Given data:
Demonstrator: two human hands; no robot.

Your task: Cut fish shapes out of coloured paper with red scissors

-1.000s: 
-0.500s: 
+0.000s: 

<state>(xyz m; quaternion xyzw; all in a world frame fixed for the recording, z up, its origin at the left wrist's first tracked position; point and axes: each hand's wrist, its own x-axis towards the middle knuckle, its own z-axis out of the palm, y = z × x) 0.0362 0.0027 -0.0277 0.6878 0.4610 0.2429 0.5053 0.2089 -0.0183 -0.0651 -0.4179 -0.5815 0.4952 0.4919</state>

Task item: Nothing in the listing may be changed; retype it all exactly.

Reply:
Demonstrator: two human hands; no robot.

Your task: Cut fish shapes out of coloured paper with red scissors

-1.000s: 
-0.500s: 
+0.000s: 

<state>(xyz m; quaternion xyzw; all in a world frame fixed for the recording, z up, its origin at the left wrist's first tracked position; point and axes: each hand's wrist, its own x-axis towards the middle knuckle, its own z-axis out of the palm, y = z × x) 0.0362 0.0027 -0.0277 0.6878 0.4610 0.2429 0.5053 0.2089 -0.0183 -0.0651 -0.4179 -0.5815 0.4952 0.4919</state>

That completes the output for this exercise.